Sunday brought waves of arrests of Palestinians and violent demonstrations across the West Bank, with the Palestinian Red Crescent saying more than 100 Palestinians were injured by rubber bullets and live rounds. The Red Crescent declared its own “state of emergency,” saying their ambulances and staff have come under attack by Israeli soldiers and Jewish settlers.

Israeli police said Palestinians also threw rocks and firebombs in mostly Arab areas of Jerusalem overnight.

They said the two-day closure of the Old City was intended to protect visitors arriving for Sukkot. Israel has been celebrating the high Jewish holidays over the past two weeks.

Tensions in the Old City, the site of the sacred Al-Aqsa mosque and the hilltop compound revered by both Jews and Palestinians, have sparked the recent violence. Known to Jews as the Temple Mount, and to Muslims as the Noble Sanctuary, the compound, at the core of the Israeli-Palestinian conflict, is a frequent flashpoint for violence.

There have been several days of clashes at the site over the past few weeks as Palestinians barricaded themselves inside the Al-Aqsa mosque while hurling stones, firebombs and fireworks at police. The unrest later spread to Arab neighborhoods of east Jerusalem and to the West Bank.

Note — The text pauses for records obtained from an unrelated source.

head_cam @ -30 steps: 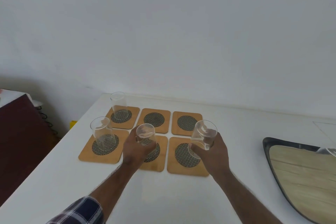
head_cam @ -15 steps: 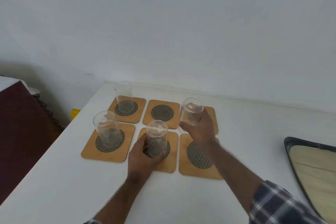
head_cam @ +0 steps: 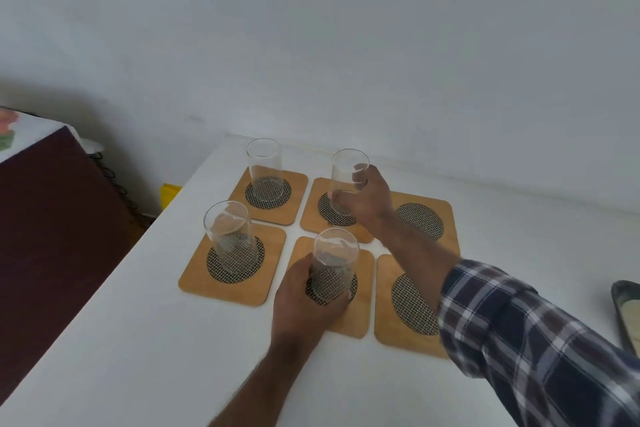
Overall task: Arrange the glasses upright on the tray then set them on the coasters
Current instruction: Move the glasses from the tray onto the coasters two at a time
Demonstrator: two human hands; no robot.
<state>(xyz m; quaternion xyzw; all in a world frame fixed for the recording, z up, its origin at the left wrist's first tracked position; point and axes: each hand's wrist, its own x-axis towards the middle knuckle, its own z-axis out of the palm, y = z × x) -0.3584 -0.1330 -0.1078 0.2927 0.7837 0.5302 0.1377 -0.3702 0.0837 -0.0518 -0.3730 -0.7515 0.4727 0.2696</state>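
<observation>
The right hand (head_cam: 369,199), gripping a clear cylindrical glass (head_cam: 347,180), has moved leftward onto the middle back square wooden coaster (head_cam: 317,215); the left hand (head_cam: 304,298) still clasps its glass (head_cam: 334,262).

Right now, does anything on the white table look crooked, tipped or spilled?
Nothing stands out. Four clear glasses stand upright on the square wooden coasters; the left hand holds the front middle glass, the right hand the back middle one. No spill shows.
</observation>
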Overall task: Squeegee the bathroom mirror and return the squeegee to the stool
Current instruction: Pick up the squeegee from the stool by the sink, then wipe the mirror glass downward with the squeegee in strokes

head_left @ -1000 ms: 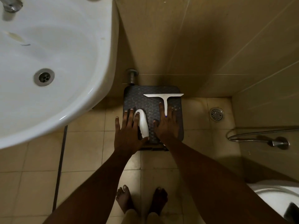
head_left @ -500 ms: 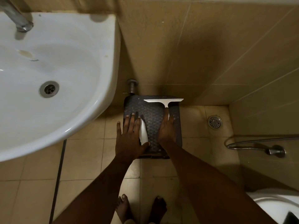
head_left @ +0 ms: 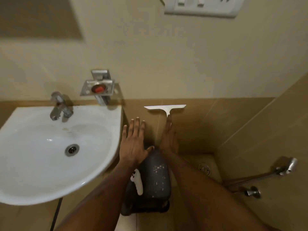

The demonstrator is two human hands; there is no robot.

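Observation:
My right hand (head_left: 168,139) grips the handle of the white squeegee (head_left: 165,108), held up in front of the tan wall tiles with its blade level. My left hand (head_left: 134,142) hovers flat with fingers spread and nothing in it, just right of the sink. Below both hands stands the dark speckled stool (head_left: 156,179). A white object (head_left: 138,182) lies on the stool's left side. The corner of the mirror (head_left: 38,20) shows at the upper left.
The white sink (head_left: 41,147) with its tap (head_left: 58,106) fills the left. A metal soap dish (head_left: 98,88) hangs on the wall above it. A switch plate (head_left: 202,7) is at the top right, a hose sprayer (head_left: 286,167) and floor drain (head_left: 204,169) to the right.
My right hand closed on the squeegee handle and lifted it off the stool. My left hand rose off the white object, which stays on the stool. The view tilted upward.

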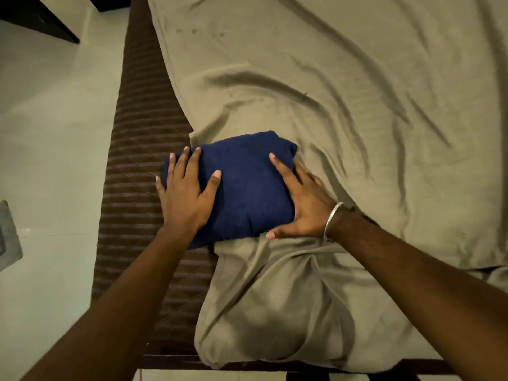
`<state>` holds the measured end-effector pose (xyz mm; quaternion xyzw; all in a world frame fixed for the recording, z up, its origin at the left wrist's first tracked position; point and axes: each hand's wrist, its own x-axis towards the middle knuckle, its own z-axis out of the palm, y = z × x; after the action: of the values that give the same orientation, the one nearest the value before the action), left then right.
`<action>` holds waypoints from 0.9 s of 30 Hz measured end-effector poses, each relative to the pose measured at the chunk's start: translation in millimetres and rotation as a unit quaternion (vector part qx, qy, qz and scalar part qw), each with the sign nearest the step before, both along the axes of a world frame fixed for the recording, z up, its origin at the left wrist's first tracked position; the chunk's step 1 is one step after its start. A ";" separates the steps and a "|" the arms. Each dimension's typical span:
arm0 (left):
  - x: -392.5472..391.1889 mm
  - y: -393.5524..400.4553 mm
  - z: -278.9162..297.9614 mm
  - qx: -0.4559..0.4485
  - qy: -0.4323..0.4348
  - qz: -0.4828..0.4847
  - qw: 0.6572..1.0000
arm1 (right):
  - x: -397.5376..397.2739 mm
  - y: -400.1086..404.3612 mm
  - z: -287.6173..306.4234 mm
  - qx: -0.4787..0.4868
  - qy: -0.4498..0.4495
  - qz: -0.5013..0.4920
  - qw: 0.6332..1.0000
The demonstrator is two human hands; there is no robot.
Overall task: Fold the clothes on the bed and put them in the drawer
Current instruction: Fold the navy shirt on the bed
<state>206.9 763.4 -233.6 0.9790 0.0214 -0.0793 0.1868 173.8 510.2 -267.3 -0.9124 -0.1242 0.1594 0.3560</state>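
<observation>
Wrinkled khaki bedsheet point(343, 92) fills most of the frame, spread over a bed whose brown striped mattress edge point(137, 188) runs down the left of centre, with pale floor point(55, 133) beyond it at far left. We look down on a navy folded garment point(247, 182) lying at the centre of the frame, at the bed's left edge, partly on the sheet and partly over the bare mattress. Our left hand point(184, 199) lies flat on the bundle's left side, fingers spread apart and pressing down. Our right hand point(302, 207) cups the bundle's right side, fingers apart, thumb along its lower edge; a silver bangle point(332, 220) circles that wrist. We judge that both hands bracket the garment to keep the folds tight, either smoothing it or readying to lift it towards the drawer, which is not in view. No label, brand or writing can be read anywhere.
</observation>
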 end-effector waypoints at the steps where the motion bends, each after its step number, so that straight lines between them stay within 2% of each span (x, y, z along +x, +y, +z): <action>1: -7.7 -1.5 0.6 0.011 -0.010 -0.011 1.000 | -1.8 -0.3 -7.1 -0.017 -0.007 0.011 1.000; 3: -20.3 -11.5 -1.5 0.032 -0.008 -0.009 0.999 | -0.6 -4.1 -17.2 0.014 0.011 -0.006 1.000; 5: -28.2 -20.8 -0.9 0.053 -0.013 0.011 0.998 | 6.1 -7.6 -18.4 0.130 0.067 -0.040 0.989; 8: -37.0 -45.3 8.4 0.048 -0.045 -0.007 0.998 | 12.9 -18.0 -14.9 0.276 0.115 -0.054 0.953; 10: -46.0 -68.9 12.6 0.016 -0.059 -0.021 0.998 | 15.5 -25.3 -7.2 0.359 0.164 -0.095 0.914; 12: -54.0 -104.5 14.9 0.003 -0.063 -0.041 0.997 | 15.5 -41.1 4.3 0.382 0.177 -0.174 0.890; 15: -59.4 -162.6 12.7 -0.011 -0.060 -0.050 0.997 | 2.3 -83.6 13.4 0.256 0.117 -0.259 0.924; 16: -61.1 -185.0 11.0 -0.017 -0.059 -0.060 0.996 | -7.8 -105.9 12.0 0.219 0.099 -0.296 0.925; 19: -69.5 -275.5 3.3 -0.059 -0.045 -0.089 0.993 | -46.6 -210.0 4.2 0.159 0.075 -0.443 0.879; 22: -82.4 -369.2 -4.4 -0.103 -0.042 -0.125 0.986 | -90.2 -318.4 3.8 0.085 -0.015 -0.565 0.821; 24: -89.7 -430.3 -10.0 -0.103 -0.026 -0.162 0.981 | -118.0 -386.0 2.4 -0.017 -0.079 -0.588 0.805; 26: -97.1 -493.1 -13.8 -0.104 0.006 -0.202 0.974 | -145.5 -446.4 -1.8 -0.126 -0.056 -0.587 0.797; 27: -100.3 -528.9 -13.9 -0.096 0.032 -0.223 0.970 | -158.8 -476.9 -3.0 -0.148 -0.029 -0.586 0.796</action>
<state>106.5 234.5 -247.5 0.9336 -0.1990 -0.1516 0.2564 15.0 33.4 -270.3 -0.8567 0.4488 -0.0896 0.2381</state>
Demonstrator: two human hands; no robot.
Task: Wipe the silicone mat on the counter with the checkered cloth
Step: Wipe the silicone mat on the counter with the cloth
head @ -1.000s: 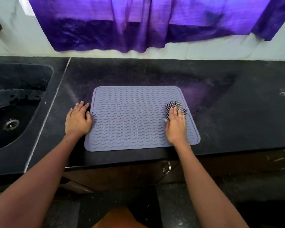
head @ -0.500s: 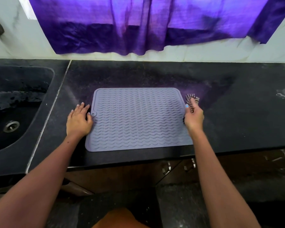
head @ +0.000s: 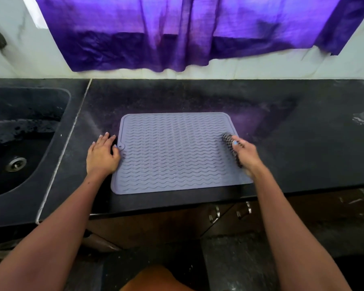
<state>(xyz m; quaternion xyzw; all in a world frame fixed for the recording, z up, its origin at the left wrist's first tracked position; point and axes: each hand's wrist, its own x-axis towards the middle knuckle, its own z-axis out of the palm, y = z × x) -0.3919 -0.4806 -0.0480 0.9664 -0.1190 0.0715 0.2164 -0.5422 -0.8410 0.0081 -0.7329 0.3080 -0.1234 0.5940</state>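
Note:
A grey-lilac silicone mat (head: 174, 152) with wavy ridges lies flat on the black counter (head: 303, 143), near its front edge. My left hand (head: 102, 156) rests flat on the counter at the mat's left edge, its thumb touching the mat by the small hanging hole. My right hand (head: 247, 155) grips the bunched black-and-white checkered cloth (head: 229, 143) and presses it on the mat's right side. The cloth and right hand are blurred by motion; most of the cloth is hidden under the hand.
A dark sink (head: 19, 143) with a metal drain (head: 15, 164) sits at the left. A purple curtain (head: 187, 32) hangs over the white wall behind. Cabinet doors with metal handles (head: 214, 214) lie below the counter's front edge.
My right hand carried the cloth from the mat's right part out past its right edge, then back onto the mat's right side. My left hand stayed in place.

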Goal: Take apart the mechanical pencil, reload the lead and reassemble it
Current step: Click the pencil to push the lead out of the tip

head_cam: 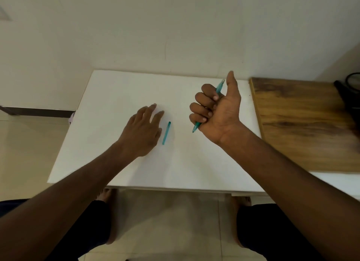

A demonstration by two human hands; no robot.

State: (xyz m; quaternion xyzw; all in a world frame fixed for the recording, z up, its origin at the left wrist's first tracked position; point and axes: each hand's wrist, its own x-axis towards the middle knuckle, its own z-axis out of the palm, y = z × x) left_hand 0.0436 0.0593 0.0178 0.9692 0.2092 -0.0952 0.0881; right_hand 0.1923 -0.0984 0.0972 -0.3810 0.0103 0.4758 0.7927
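Note:
My right hand (218, 110) is raised palm-up over the right side of the white table (204, 163), fingers curled around a teal mechanical pencil (219, 87). The pencil's two ends stick out above and below my fist, and my thumb points up. A short teal tube (166, 133), possibly a lead case or pencil part, lies flat on the table near the middle. My left hand (143, 130) rests palm-down just left of that tube, fingers spread, holding nothing; whether its edge touches the tube is unclear.
A wooden board (303, 124) adjoins the table on the right, with a dark object (348, 93) at its far corner. A cream wall stands behind the table. My knees and bare feet show below the front edge, over a tiled floor.

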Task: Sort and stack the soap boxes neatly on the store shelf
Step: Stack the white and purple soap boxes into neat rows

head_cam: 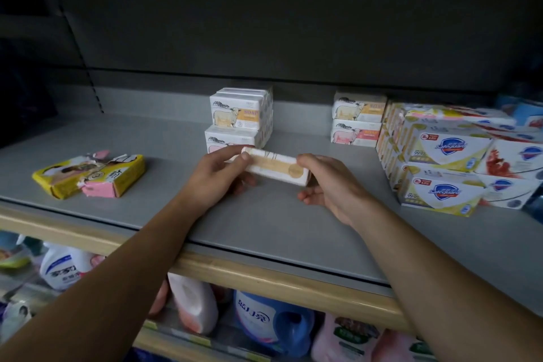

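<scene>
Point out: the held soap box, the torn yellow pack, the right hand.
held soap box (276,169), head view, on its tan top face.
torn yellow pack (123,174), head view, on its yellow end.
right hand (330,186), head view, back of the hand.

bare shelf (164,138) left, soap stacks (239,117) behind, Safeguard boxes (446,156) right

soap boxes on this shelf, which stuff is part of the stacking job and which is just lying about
Part of the job:
- soap box held in left hand and right hand
- middle stack of sheep soap boxes
- small stack further right
- Safeguard packs
- grey shelf

Lying about:
- torn yellow packet
- detergent bottles on the shelf below
</scene>
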`<state>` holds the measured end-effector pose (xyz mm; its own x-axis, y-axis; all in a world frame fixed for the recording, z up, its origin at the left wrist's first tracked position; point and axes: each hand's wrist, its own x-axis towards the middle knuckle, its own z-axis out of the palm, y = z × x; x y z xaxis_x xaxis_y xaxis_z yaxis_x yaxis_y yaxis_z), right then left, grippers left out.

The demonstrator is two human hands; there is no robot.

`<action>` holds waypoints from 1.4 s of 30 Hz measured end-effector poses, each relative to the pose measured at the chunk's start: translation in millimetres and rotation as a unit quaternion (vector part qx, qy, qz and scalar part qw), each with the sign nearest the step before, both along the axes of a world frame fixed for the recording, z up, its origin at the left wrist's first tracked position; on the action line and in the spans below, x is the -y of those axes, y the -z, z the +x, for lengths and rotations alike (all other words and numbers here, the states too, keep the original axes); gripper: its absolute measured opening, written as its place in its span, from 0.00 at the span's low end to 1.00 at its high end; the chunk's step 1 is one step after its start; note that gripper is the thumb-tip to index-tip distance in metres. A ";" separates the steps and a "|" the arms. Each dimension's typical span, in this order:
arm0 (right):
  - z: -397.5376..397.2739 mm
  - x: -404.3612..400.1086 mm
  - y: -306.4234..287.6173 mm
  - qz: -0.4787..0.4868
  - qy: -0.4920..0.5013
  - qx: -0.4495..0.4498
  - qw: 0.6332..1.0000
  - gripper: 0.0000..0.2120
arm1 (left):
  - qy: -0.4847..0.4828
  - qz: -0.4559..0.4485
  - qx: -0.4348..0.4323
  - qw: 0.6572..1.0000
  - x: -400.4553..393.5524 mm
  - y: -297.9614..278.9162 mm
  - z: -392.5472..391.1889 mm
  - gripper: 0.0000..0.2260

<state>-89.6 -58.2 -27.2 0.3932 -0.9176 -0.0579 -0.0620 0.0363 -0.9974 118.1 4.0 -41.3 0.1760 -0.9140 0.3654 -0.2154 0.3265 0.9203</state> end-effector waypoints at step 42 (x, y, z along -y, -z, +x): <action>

“This is a drastic measure that’s being taken in order to make sure there are no further attacks during the Jewish festival, where you can see thousands of people visiting the Old City,” Israeli police spokesman Micky Rosenfeld said, according to the Associated Press.

Israel and the West Bank have been on edge since the deadly knife attack late Saturday and the fatal shooting of an Israeli couple driving in the West Bank on Thursday.

According to Israeli police, a Palestinian teenager attacked Aharon Benita, 22, an off-duty Israeli soldier, and his wife near the Lions’ Gate in the Old City on Saturday night. The soldier was wearing civilian clothes. The couple had their 2-year-old son and an infant daughter in strollers.

Hearing the cries for help, Rabbi Nehemia Lavi, 41, who lives in the Muslim quarter of the Old City, ran to confront the assailant.

Lavi and Benita were fatally stabbed. Benita’s wife, Adele, was seriously wounded. The couple’s toddler was lightly injured.

“I yelled ‘Please help me!’ and they just spat at me,” Adele Benita said of the surrounding Palestinian shopkeepers in an interview with the Israeli news site Ynet.

Lavi was a married father of seven and a leader of a Jewish religious school run by Ateret Cohanim, an organization dedicated to displacing Palestinians in East Jerusalem and the Old City and creating a Jewish majority there.

Thousands attended Lavi’s funeral in Jerusalem on Sunday, including Zev Bareitan. His daughter has married into the Lavi family.

Bareitan called Lavi “a hero” and said Lavi’s oldest son “told us his father wasn’t murdered. His father was killed fighting the enemy. He heard screams and knew it was a terror attack. He died fighting a terrorist.”

Bareitan said security in the Old City was “very limited,” and he called on the Netanyahu government to crack down.

“We’re a country at war,” he said.

Israeli President Reuven Rivlin said in his eulogy for Lavi, “We will reach the killers of the innocent and pure, and we will reach their inciters and their dispatchers and will deliver them a stinging blow.”

The 19-year-old Palestinian assailant, Mohannad Halabi, was a law student studying at al-Quds University. He was shot dead at the scene by police.